Episode description
On this episode of madewithlove’s Pulse podcast, we’ve invited Mike Veerman (Software strategist) to discuss with our own Vinch Battaglia (CTO in residence), Jonas Drieghe (Software engineer), and Dimitri Van Lunter (Engineering manager) things like:
- What does it mean to be a software strategist, and what does a software strategist do?
- Digital transformation — what it is, why companies resist it, and how it affects software development.
- Why some jobs still exist while they are not needed anymore, and that it’s also becoming a case for software professionals.
- How to define project scope, and why following its traditional definition makes software development impractical.
- How to budget for software development, and why having too much money can result in creating a bad software product.
Introducing… Mike Veerman
Mike Veerman has been in the tech space for the last 15 years and is now helping build software products as a consultant. He came a long way from working as a software developer to doing project management and even some agile coaching.
What is a software strategist? Between technical leadership and software development
Mike noticed that combining the two worlds — hands-on software development and managing engineering teams — is what’s missing in many tech organizations. When people think of a developer, they often think “translating JIRA tickets into JavaScript” and the mental picture of a project manager is basically a suit with post-it notes. So Mike came up with a new role.
He likes to call himself a software strategist, someone who puts software projects (back) on the rails.
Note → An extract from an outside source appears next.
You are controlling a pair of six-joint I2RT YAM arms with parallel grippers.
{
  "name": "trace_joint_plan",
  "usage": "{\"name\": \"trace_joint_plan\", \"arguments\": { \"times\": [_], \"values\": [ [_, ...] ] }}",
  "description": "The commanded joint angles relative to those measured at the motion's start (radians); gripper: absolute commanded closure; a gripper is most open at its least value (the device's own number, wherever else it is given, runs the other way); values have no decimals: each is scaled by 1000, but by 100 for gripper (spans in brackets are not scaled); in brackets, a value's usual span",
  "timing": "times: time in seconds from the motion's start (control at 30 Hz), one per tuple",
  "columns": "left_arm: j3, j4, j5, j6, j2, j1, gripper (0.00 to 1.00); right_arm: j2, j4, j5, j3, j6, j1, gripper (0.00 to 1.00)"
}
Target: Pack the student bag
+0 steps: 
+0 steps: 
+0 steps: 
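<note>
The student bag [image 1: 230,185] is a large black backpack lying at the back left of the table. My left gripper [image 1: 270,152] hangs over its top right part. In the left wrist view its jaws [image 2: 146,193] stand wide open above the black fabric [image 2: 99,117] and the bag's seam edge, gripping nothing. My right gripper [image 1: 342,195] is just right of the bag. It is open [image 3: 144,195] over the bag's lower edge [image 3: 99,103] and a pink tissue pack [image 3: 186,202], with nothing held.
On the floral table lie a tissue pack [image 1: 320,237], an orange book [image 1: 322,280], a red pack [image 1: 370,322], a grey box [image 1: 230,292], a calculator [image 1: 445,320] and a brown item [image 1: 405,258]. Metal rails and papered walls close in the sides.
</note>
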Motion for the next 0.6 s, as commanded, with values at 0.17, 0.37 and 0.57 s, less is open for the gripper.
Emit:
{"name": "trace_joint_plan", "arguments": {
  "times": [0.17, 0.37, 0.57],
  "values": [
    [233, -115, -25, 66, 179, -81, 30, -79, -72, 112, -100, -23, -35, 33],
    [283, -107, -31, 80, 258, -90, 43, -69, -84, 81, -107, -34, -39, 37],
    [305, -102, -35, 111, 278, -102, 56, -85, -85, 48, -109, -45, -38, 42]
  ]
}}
Having worked both as a developer and a project manager, he’s able to oversee the entire software development process — not just as an idle observer, but also as someone who’s not afraid to step in and get his hands dirty.
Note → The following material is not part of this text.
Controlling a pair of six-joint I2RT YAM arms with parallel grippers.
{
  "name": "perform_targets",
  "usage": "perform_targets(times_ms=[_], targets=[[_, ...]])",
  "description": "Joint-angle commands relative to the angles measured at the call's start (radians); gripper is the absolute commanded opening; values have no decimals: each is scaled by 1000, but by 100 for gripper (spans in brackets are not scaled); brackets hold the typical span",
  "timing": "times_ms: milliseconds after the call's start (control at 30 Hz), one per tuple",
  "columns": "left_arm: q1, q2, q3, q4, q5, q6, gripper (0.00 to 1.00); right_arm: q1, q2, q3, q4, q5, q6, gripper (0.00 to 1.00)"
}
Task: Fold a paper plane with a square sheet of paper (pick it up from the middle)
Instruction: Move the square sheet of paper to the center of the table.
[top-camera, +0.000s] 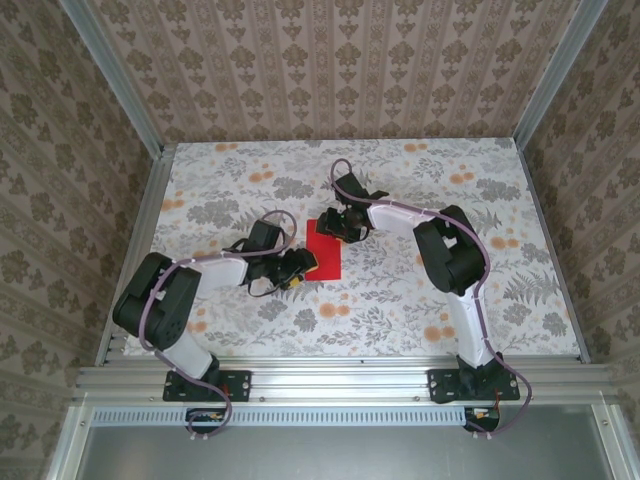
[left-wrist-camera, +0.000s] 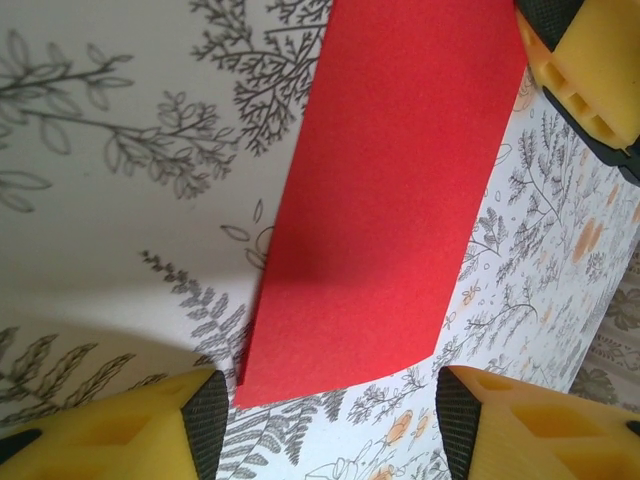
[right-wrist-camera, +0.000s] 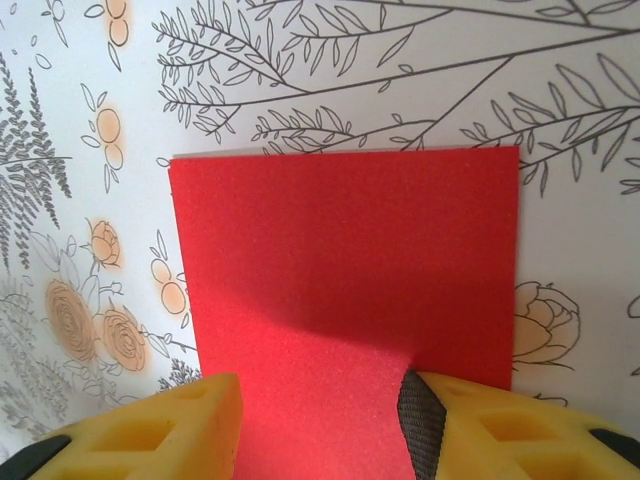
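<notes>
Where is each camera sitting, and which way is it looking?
Top: high above and behind the arms, looking down at the table, both arms, left claw and right claw.
Left wrist: on the left arm, looking down past its yellow fingers at the red paper.
Right wrist: on the right arm, looking down past its own fingers.
All three share the red paper.

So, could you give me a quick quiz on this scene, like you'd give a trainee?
1. Fill in: the left gripper and right gripper both have ___ fingers.
2. True or false: the red paper lies flat on the table.
3. Seen from above, which gripper is at the paper's far end? A left, B right.
Key: 1 yellow; 2 true; 3 B.
</notes>
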Motion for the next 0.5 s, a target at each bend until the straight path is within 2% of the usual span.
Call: perform_targets(times_ms=[0,300,467], targets=[[-12,25,29,-46,1,0,61,-8,23,-46,-19,-34,25,50],[-13,41,53,-23,-5,-10,63,-24,7,-78,-3,-74,28,50],[-13,24,60,-1,-12,-9,56,-24,7,-93,3,-77,29,50]])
“I basically help teams keep an eye on the big picture, but I also get along while they’re doing that.”
A day in a software strategist’s life
While a software strategist is an interdisciplinary role (you can read more about different roles in a software engineering team in our article about assessing seniority of tech professionals), the daily tasks can be categorized into two buckets:
- The “I’m part of your team” bucket — being embedded in a client’s team, helping them tackle technical problems and provide technical leadership for a couple of months.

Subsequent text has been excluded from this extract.